Przejdź do treści
Przejdź do stopki

Czechy - Polska, czyli debiut Stefana Majewskiego

Treść

Dopóki jest choćby cień szansy, trzeba do samego końca z wielką wiarą bić się o swoje - z takim założeniem muszą dziś wyjść na boisko polscy piłkarze, którzy w Pradze zmierzą się z Czechami o punkty eliminacji mistrzostw świata. Ich sytuacja jest prawie beznadziejna, ale to "prawie" oznacza, że nie wszystko jeszcze stracone.

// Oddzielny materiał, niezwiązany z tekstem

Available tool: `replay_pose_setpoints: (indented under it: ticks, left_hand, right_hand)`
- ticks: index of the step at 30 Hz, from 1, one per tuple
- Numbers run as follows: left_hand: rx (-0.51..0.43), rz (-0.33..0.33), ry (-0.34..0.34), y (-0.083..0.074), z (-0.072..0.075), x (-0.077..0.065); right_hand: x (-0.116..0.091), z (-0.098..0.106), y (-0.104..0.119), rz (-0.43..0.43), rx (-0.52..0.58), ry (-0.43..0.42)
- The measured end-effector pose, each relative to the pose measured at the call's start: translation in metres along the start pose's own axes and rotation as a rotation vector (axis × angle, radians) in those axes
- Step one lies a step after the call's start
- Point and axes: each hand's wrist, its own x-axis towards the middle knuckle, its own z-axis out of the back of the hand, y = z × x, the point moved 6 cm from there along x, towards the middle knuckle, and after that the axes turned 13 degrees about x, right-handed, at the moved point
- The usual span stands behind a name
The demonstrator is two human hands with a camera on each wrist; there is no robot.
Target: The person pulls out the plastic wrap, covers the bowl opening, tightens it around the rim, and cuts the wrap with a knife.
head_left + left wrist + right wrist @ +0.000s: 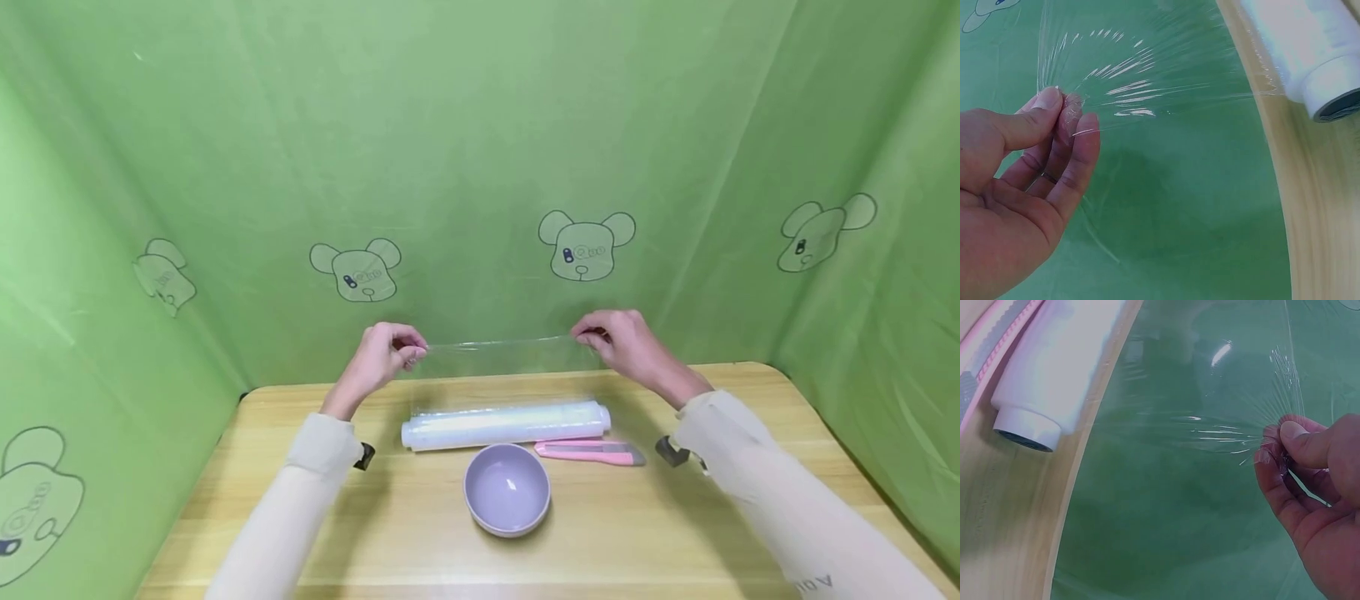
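Observation:
A sheet of clear plastic wrap (495, 358) stretches between my two hands, above the table's far edge. My left hand (384, 357) pinches one corner between thumb and fingers; creases fan out from that grip in the left wrist view. The opposite corner is pinched by my right hand (621, 343), with similar creases around the fingertips (1269, 450). From there the film runs back to the white roll of plastic wrap (506, 425), which lies crosswise on the table. Nearer to me stands a lilac bowl (507, 490) with nothing in it.
Beside the bowl, just in front of the roll's right half, lies a pink utility knife (588, 452). The wooden table (247, 517) ends close behind the roll. Green curtains (465, 167) printed with bear heads enclose the back and both sides.

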Motion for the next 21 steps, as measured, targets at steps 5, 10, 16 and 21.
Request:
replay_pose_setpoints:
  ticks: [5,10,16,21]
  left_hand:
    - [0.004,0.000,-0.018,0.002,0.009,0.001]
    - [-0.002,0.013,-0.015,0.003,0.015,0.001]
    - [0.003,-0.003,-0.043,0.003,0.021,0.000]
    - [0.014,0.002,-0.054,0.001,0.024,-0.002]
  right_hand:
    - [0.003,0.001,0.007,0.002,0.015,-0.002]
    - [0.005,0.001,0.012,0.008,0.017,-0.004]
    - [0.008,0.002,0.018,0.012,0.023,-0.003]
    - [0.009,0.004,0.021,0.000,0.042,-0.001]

Polacy nie mają już szans na pierwsze (jedyne gwarantujące awans) miejsce w grupie C. Najprawdopodobniej zajmą je Słowacy, teoretycznie mogą ich jeszcze wyprzedzić Słoweńcy. Odpowiedź możemy poznać już dziś, w Bratysławie, gdzie obie te drużyny zmierzą się w bezpośrednim pojedynku. Jeśli wygrają gospodarze lub padnie remis, nasi południowi sąsiedzi osiągną swój cel. W przypadku zwycięstwa Słoweńców trzeba będzie poczekać do środy i ostatniej serii spotkań. Wtedy jeszcze wszystko będzie możliwe.

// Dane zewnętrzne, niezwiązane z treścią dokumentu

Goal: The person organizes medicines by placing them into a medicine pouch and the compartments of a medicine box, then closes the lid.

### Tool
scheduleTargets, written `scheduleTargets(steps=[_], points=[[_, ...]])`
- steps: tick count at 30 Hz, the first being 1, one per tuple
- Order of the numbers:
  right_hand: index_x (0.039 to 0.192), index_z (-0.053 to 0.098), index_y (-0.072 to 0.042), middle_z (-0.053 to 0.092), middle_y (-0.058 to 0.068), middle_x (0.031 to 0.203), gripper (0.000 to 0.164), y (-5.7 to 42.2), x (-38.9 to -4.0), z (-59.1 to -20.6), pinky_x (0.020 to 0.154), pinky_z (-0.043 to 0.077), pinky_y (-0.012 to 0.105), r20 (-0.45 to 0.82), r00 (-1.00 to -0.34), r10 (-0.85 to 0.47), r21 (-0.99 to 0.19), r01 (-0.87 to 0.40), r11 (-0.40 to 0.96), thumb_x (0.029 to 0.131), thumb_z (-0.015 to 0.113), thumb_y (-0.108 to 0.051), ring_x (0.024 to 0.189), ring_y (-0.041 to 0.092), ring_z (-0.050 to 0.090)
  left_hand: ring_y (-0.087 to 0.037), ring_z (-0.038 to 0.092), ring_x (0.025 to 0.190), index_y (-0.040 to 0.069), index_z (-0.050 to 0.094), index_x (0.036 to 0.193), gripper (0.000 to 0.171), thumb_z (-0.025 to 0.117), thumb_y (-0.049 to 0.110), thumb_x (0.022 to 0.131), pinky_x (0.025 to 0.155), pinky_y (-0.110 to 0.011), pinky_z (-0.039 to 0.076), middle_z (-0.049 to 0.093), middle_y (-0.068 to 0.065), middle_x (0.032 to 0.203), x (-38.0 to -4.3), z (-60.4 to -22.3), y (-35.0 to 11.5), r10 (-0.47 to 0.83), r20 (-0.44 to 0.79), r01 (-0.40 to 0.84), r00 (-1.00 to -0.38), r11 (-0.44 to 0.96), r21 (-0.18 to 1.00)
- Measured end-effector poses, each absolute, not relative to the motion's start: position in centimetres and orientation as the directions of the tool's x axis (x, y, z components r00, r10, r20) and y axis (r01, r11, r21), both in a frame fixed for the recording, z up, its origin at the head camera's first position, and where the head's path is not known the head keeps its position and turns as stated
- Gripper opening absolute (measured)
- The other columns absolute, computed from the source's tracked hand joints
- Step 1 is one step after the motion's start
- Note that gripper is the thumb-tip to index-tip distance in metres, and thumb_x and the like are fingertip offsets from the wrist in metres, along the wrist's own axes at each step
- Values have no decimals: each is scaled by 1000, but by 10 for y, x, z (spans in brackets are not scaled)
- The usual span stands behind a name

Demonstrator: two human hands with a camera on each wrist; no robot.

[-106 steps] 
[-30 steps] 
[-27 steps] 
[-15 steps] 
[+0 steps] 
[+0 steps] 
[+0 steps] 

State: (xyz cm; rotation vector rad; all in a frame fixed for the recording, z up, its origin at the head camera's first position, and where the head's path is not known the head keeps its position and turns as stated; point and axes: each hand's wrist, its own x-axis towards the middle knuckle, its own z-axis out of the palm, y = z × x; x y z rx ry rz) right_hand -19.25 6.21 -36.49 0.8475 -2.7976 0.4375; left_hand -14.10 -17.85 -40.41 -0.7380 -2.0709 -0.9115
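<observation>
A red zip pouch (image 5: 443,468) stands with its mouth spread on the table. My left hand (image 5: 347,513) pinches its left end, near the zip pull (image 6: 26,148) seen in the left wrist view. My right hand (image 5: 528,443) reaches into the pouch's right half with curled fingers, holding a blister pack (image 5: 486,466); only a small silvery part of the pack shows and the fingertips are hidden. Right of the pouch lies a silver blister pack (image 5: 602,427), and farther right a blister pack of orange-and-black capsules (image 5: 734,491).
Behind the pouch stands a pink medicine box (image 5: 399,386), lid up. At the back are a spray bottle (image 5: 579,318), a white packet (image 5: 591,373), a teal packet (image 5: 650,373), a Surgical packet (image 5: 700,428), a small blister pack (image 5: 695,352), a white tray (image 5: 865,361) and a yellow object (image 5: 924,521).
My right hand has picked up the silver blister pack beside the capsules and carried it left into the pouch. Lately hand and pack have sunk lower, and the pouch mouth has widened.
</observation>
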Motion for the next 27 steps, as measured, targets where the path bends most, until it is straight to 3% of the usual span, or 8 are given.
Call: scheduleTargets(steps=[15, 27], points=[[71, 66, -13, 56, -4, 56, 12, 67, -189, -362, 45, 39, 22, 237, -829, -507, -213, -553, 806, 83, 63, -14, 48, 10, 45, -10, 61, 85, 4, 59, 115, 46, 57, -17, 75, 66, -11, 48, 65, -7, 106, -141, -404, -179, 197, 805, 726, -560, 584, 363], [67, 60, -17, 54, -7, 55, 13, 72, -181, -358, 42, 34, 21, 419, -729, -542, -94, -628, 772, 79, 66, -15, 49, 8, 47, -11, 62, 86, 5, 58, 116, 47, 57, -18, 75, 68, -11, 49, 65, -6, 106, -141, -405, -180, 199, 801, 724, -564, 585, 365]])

Jednak nasi wciąż mogą uplasować się na drugiej pozycji w grupie, dającej prawo gry w barażach o mundial. Muszą jednak pokonać Czechów i w środę Słowaków, licząc jednocześnie na korzystne wyniki meczów Słowaków ze Słoweńcami (muszą wygrać gospodarze) oraz Słoweńców z San Marino (gospodarze nie mogą zwyciężyć za wysoko). Czy to realne? Przekonamy się już dziś.
Biało-Czerwoni w Pradze po raz pierwszy zagrają pod okiem nowego, tymczasowego selekcjonera Stefana Majewskiego. Czeka ich niezwykle trudne zadanie, bo Czesi są w niemal identycznej sytuacji - też mają szansę rzutem na taśmę wywalczyć baraże, również przy korzystnym dla siebie splocie okoliczności. To gwarantuje emocje, otwartą grę od pierwszej do ostatniej minuty oraz bramki. Oby przynajmniej jedną więcej zdobyli Polacy. Mają o to zadbać dwaj napastnicy, którzy pojawią się w składzie pierwszy raz od bardzo dawna. Leo Beenhakker uparcie preferował taktykę z jednym zawodnikiem z przodu, Majewski od razu przyznał, że zagra inaczej. Bardziej ofensywnie. Postawi na Ireneusza Jelenia, który nigdy nie znalazł specjalnego uznania w oczach Holendra i być może - (niespodzianka) - Kamila Grosickiego. I to mogłoby być ciekawe zestawienie, bo obaj gracze dysponują niesamowitą szybkością, dynamiką i ciągiem na bramkę rywala.
Nieoczekiwanych posunięć przy ustalaniu składu może być zresztą więcej. Prowadzący Czechów Ivan Hasek już zresztą przyznał, że rozpracowanie Polaków jest w tej chwili zadaniem karkołomnym, bo kilku zawodników w ogóle nie zna i usłyszał o nich dopiero przy okazji powołań. Majewski postawił na całkiem nowych ludzi, jednych dla kadry "odkurzył" (Jerzy Dudek, Arkadiusz Głowacki), innych - miejmy nadzieję - odkrył (Grosicki, Piotr Polczak). Z jakim skutkiem, dopiero się przekonamy, ale w drużynie już panuje bojowy duch i dobra atmosfera. Na kilkudniowym zgrupowaniu we Wronkach wszyscy ćwiczyli z zapałem i zaangażowaniem. Majewski wielką uwagę zwracał na taktykę, szlifował grę obronną (jak wiadomo, nasza defensywa wystąpi w całkiem nowym ustawieniu) i starał się ze wszystkich sił zaszczepić w swych podopiecznych przekonanie i wiarę, że mistrzostwa nie są jeszcze przegrane.
Dziś będzie ciężko, to pewne, ale jeśli nasi zagrają "mecz życia", o co apelował selekcjoner, cień nadziei może się przerodzić w prawdziwą szansę.